Egg freezing is sometimes described as an insurance policy but success is not guaranteed. One study suggests that the failure rate for fertility preservation for a woman aged 25 is 70%. The fertility clinic of the University of Southern California says it has frozen more than 150 women’s eggs, and 15 of the 21 who have returned for their eggs have delivered babies. This would put the failure rate at about 30%. Varsavsky says data from frozen eggs that have been donated to infertile women show pregnancy rates “as high as 80%” on the first try, which sounds a little like the bandwidth promises made by broadband suppliers. The ASRM says more data on the safety, efficacy and cost-effectiveness of egg freezing are needed before it can recommend the procedure.

It is also pretty expensive. The costs of egg freezing are about the same as those of in-vitro fertilisation – about $10,000 in America. Storing eggs costs about $500 a year; thawing, fertilisation and embryo transfer another $5,000. In Britain prices start at about £5,000 ($7,000). In poorer countries it is cheaper.
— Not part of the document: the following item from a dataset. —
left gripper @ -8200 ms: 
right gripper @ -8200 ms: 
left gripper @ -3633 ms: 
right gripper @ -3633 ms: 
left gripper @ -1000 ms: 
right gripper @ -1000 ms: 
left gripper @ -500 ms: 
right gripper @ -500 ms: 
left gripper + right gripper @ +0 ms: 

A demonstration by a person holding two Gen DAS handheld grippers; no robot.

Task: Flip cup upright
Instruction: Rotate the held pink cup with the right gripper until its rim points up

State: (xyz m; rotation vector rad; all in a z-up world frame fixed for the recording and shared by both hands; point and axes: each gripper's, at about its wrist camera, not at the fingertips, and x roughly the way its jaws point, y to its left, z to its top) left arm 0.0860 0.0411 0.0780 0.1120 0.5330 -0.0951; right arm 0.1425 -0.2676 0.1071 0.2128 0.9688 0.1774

Varsavsky points out that if a mother decides in advance to have multiple children through egg freezing the costs per child are lower, as only one egg-extraction procedure will be needed. Children born this way are, in fact, cheaper by the dozen.

Because infertility is such a big, global market – expected to grow from $9.3 billion in 2012 to $21.6 billion by 2020 – there is bound to be innovation. Ovascience, a Boston-based fertility company, is developing a way of extracting immature egg cells and growing them into eggs. This would mean no hormone treatments would be needed, which would greatly simplify the procedure. Ovascience has also developed a way of improving the quality of older eggs with energy-producing mitochondria from a woman’s own immature egg cells. The technique is still novel, but could some day help older women who want to give birth but do not have any young, frozen eggs.

However, choosing a fertility clinic is no simple business. There are over 450 in America; recommendations largely come through friends, one’s regular doctor or even Angie’s List, a business-review site. In Britain they can be found via the Human Fertilisation and Embryology Authority, a government agency. There is no big global or even national brand, which is why entrepreneurs scent opportunity.

Prelude, the company Varsavsky is launching, will offer screening to ensure embryos are healthy and free of chromosomal abnormalities and congenital illnesses, as well as egg freezing. It faces competition. Progyny, which connects women to clinics online, is already billing itself as the “Uber of the fertility industry”. Another start-up, FertilityIQ, plans to create an online community to connect patients to reliable data about clinics and treatments. The industry, its founders say, is plagued by paid referrals and tainted reviews – problems it aims to address.

The fertility business is just getting off the ground. Until the market matures, and more reliable data on success rates emerge, women will need to decide whether they are willing to put all their eggs in one basket.